Response 1: The SVM is recognised as one of the best classifiers for solving nonlinear classification problems. This observation was confirmed by our study. Note, however, that the SVM performed just marginally better than other classifiers.

Response 2: The computed parameters were basic statistical quantities computed for the IMU signals as listed out in section 2.1. These parameters were calculated for different window widths of the signals ranging from 0.1 s to 2 s. We did not take anthropometric measurements of the individuals taking part in the trials. Thus these parameters were not included in the training sets. Also, the motion ranges were not normalized to account for different head sizes. Including these extra parameters would probably slightly improve the recognition performance, however, it will make the system user dependent.

For a more complete description of the experiment we have added the following text into the manuscript: “Each participant was sitting straight in a chair and did not change position during the experiment and performed only the given motions (yaw, pitch, roll, and immobility). Each user had the DUO MLX device mounted rigidly on their forehead. The participant did not touch the sensors or change its position on the forehead during the experiment.” [lines: 118-121]

3) Furthermore, in terms of signal parametrization (SP), have the authors considered correlations between the parameters as possible additional input parameters?

Response 3: Yes, in fact we have included correlation coefficients computed for pairs of signals from the accelerometer and pairs of signals from the gyroscope. This is feature no. 6 listed in section 2.1 of the manuscript.

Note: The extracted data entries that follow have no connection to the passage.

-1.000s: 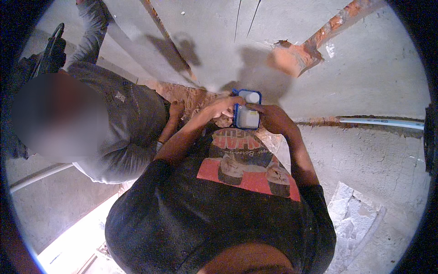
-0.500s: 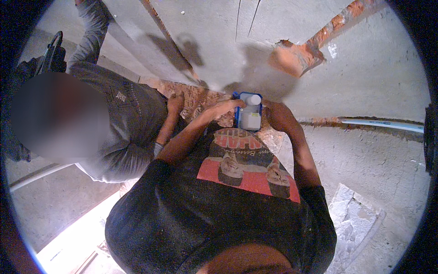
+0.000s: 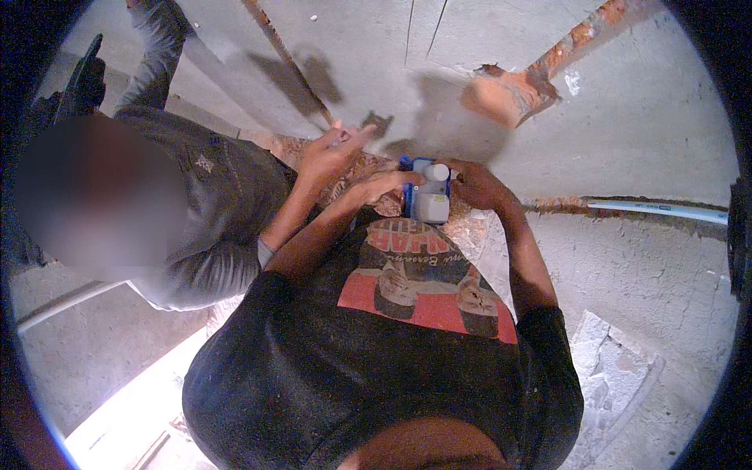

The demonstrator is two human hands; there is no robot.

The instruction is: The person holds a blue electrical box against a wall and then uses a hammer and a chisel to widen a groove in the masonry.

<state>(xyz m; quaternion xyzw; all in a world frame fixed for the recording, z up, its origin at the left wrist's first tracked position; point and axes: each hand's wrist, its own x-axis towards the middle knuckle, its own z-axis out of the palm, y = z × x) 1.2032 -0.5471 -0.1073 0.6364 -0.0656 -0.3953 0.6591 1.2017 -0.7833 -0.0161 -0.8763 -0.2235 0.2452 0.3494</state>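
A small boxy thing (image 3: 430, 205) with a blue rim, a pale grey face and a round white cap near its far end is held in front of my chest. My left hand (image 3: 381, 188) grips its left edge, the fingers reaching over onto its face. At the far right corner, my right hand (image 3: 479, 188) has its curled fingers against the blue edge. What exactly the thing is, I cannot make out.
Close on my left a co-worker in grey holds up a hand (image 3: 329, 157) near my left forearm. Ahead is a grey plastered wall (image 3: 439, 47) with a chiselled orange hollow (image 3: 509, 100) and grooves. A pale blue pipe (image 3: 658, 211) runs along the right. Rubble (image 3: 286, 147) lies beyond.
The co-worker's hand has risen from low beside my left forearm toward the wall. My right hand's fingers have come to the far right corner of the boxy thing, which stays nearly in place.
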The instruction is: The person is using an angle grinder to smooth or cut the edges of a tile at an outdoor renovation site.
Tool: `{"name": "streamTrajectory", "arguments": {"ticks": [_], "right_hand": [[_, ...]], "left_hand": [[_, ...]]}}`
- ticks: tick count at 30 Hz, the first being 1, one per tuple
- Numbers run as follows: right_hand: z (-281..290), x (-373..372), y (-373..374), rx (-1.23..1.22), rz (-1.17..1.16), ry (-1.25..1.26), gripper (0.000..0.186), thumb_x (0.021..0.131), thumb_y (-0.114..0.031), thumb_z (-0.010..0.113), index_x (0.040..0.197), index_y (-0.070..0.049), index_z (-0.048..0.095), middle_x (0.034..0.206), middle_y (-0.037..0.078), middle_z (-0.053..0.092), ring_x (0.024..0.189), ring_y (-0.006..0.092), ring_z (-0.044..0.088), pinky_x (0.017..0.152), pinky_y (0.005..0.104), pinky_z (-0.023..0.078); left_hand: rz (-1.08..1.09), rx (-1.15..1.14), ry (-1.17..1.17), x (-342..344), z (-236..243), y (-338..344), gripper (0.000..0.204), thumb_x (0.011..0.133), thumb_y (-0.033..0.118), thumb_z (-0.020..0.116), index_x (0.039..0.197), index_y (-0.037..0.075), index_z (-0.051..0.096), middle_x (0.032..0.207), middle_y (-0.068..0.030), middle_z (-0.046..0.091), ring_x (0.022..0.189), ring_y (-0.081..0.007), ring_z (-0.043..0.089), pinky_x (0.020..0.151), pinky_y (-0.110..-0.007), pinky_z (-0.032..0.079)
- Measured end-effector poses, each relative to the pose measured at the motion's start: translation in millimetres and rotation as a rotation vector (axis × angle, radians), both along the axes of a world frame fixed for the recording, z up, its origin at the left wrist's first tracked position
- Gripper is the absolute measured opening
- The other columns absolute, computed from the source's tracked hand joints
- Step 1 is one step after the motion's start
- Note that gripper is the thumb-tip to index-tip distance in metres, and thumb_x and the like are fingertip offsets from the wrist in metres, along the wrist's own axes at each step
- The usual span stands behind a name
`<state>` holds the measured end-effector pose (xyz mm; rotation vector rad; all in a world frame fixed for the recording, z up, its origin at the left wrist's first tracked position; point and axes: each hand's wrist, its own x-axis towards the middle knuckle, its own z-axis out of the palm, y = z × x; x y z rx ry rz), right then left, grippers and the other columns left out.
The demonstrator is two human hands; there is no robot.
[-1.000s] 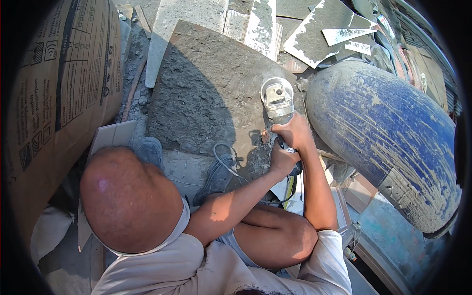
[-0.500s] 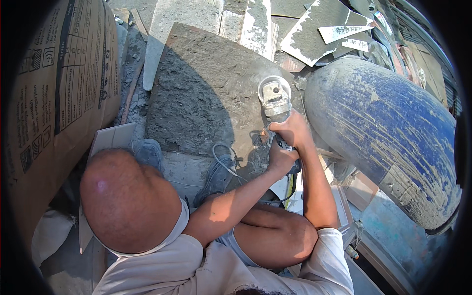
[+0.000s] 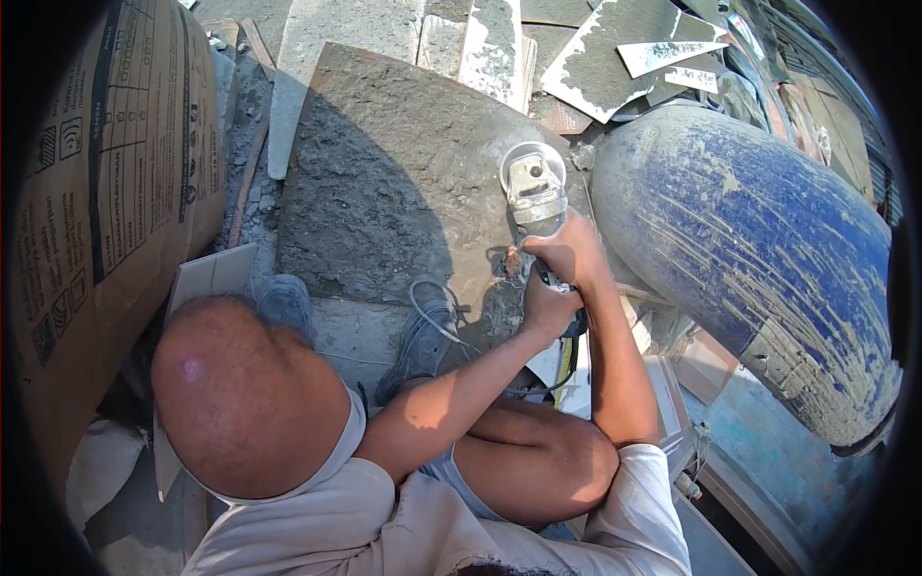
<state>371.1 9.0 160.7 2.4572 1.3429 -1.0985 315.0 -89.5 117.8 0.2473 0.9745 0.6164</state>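
Observation:
Both of my hands are wrapped round an angle grinder (image 3: 538, 209) with a pale round disc (image 3: 511, 165) at its head. My right hand (image 3: 570, 252) grips the body just behind the metal gear head. Nearer to me, my left hand (image 3: 551, 307) is closed round the rear handle. The grinder's head is over the right part of a large grey, rough-surfaced slab (image 3: 375, 144), where the surface looks smoother and dusty. Whether the disc touches the slab cannot be made out. A cable (image 3: 523, 392) trails from the tool near my leg.
On the right lies a big blue, cement-caked drum (image 3: 759, 240), close to my right hand. A tall brown paper sack (image 3: 144, 163) stands at left. Broken tile pieces (image 3: 624, 58) lie beyond the slab. My shoes (image 3: 423, 341) are at the slab's near edge, beside a looped pale cord (image 3: 420, 286).
The grinder and both hands stay nearly in place, still over the same part of the slab. The whole view has shifted slightly.

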Motion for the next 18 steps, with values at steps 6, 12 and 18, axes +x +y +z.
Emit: {"name": "streamTrajectory", "arguments": {"ticks": [6, 12, 18], "right_hand": [[-17.4, 8.5, 19.6, -0.045, 0.032, 0.050, 0.050, 0.064, -0.027, 0.074, 0.106, 0.001, 0.067, 0.097, 0.022, 0.071, 0.092, 0.0330, 0.070, 0.082, 0.0387, 0.052], [-8.1, 17.0, -13.1, 0.005, -0.072, 0.077, 0.042, 0.063, -0.025, 0.074, 0.092, 0.004, 0.070, 0.085, 0.023, 0.071, 0.080, 0.0336, 0.070, 0.076, 0.0386, 0.053], [-10.6, 4.1, 0.7, 0.071, -0.043, 0.110, 0.044, 0.065, -0.027, 0.074, 0.093, 0.005, 0.069, 0.088, 0.025, 0.070, 0.084, 0.0367, 0.069, 0.078, 0.0383, 0.053]], "left_hand": [[0.037, 0.072, -0.043, 2.4, -20.3, 16.3, 0.067, 0.069, 0.011, 0.082, 0.126, 0.003, 0.048, 0.121, -0.0090, 0.059, 0.110, -0.0183, 0.057, 0.094, -0.034, 0.046], [-0.098, -0.109, -0.038, 3.7, -2.9, -7.4, 0.071, 0.067, 0.009, 0.081, 0.129, 0.001, 0.048, 0.118, -0.0090, 0.060, 0.110, -0.0203, 0.058, 0.096, -0.035, 0.045], [-0.008, 0.003, 0.017, 0.2, -10.9, -1.0, 0.065, 0.067, 0.008, 0.081, 0.124, 0.001, 0.050, 0.116, -0.0088, 0.061, 0.108, -0.0199, 0.059, 0.092, -0.034, 0.047]]}}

Response 4: Thank you for these very relevant comments. We have addressed these points in the last paragraph of the discussion section of the manuscript, where we have pointed out the limitations of our study. At this stage of development of the system, the trials are conducted for the participants staying in a stationary position. This is how the blind individuals would see the use of the system. However, the mobility tests are worth exploring - we have already done recordings of users who walked, sat down and stood up with the sensors mounted on their foreheads. Our further work will focus on recognising head gestures during normal/daily movements. Obviously, an open question is: which of the recognition approaches will perform better in these new experimental conditions. Our view is that also the raw signal approach will perform well, since in the supervised training scenario of the classifiers will learn how to neglect the signals’ components due to body movements.

Reviewer 5 Report

The paper investigates the performance of a hands-free head-gesture controlled interface for supporting people with disabilities. Recognition of three head movements (pitch, roll, yaw) along with head immobility was performed based on raw and processed signals recorded from the inertial measurement unit. Sufficiently large number individuals (65 persons) employed in experiments assures statistically reliable results. All the classification experiments were carefully designed and performed, thus presented conclusions are convincing and confirmed by the obtained results.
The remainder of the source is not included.